:: Data provided

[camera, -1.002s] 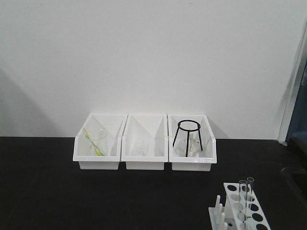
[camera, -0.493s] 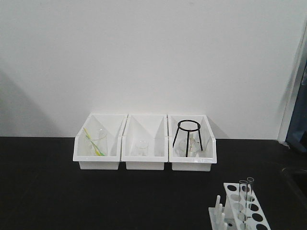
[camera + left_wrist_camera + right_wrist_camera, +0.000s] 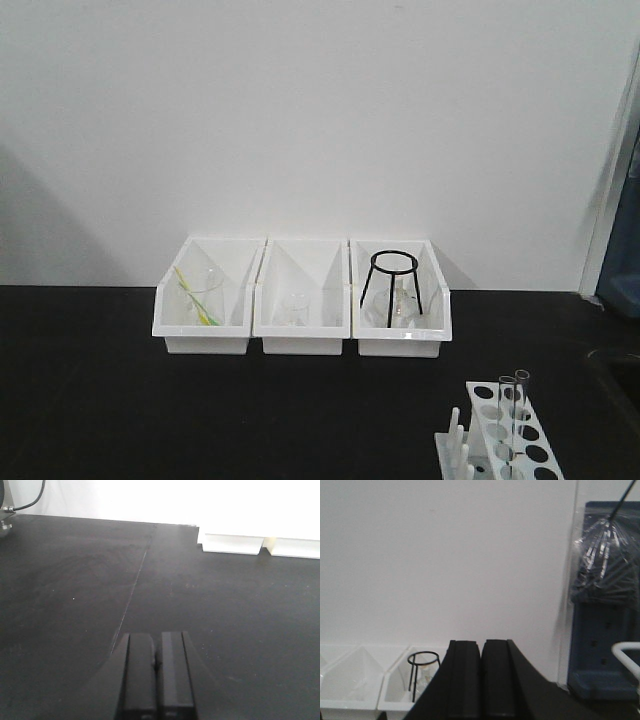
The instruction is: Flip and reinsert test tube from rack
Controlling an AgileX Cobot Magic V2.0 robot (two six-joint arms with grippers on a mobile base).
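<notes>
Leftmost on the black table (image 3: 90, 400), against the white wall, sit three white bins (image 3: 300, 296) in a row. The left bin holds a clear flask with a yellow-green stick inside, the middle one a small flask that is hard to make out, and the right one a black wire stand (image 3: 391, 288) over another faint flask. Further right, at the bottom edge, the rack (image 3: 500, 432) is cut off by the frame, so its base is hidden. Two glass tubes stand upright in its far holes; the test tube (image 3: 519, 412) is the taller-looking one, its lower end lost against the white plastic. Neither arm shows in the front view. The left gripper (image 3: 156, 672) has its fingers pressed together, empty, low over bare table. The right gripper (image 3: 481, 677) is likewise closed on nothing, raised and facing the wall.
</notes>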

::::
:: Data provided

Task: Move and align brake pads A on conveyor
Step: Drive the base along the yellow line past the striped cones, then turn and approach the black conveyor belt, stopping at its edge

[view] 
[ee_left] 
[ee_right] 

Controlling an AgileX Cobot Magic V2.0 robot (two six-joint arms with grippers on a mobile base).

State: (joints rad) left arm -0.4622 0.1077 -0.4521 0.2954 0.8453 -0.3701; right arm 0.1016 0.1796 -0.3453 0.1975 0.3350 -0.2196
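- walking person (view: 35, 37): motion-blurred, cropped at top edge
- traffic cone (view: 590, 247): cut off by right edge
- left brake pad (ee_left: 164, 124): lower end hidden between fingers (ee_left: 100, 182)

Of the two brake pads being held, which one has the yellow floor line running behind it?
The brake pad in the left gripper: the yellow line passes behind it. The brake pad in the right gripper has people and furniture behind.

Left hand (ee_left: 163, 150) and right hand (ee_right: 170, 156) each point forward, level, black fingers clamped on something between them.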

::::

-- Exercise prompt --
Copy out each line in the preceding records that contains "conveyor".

-- Task result --
Task: Move and align brake pads A on conveyor
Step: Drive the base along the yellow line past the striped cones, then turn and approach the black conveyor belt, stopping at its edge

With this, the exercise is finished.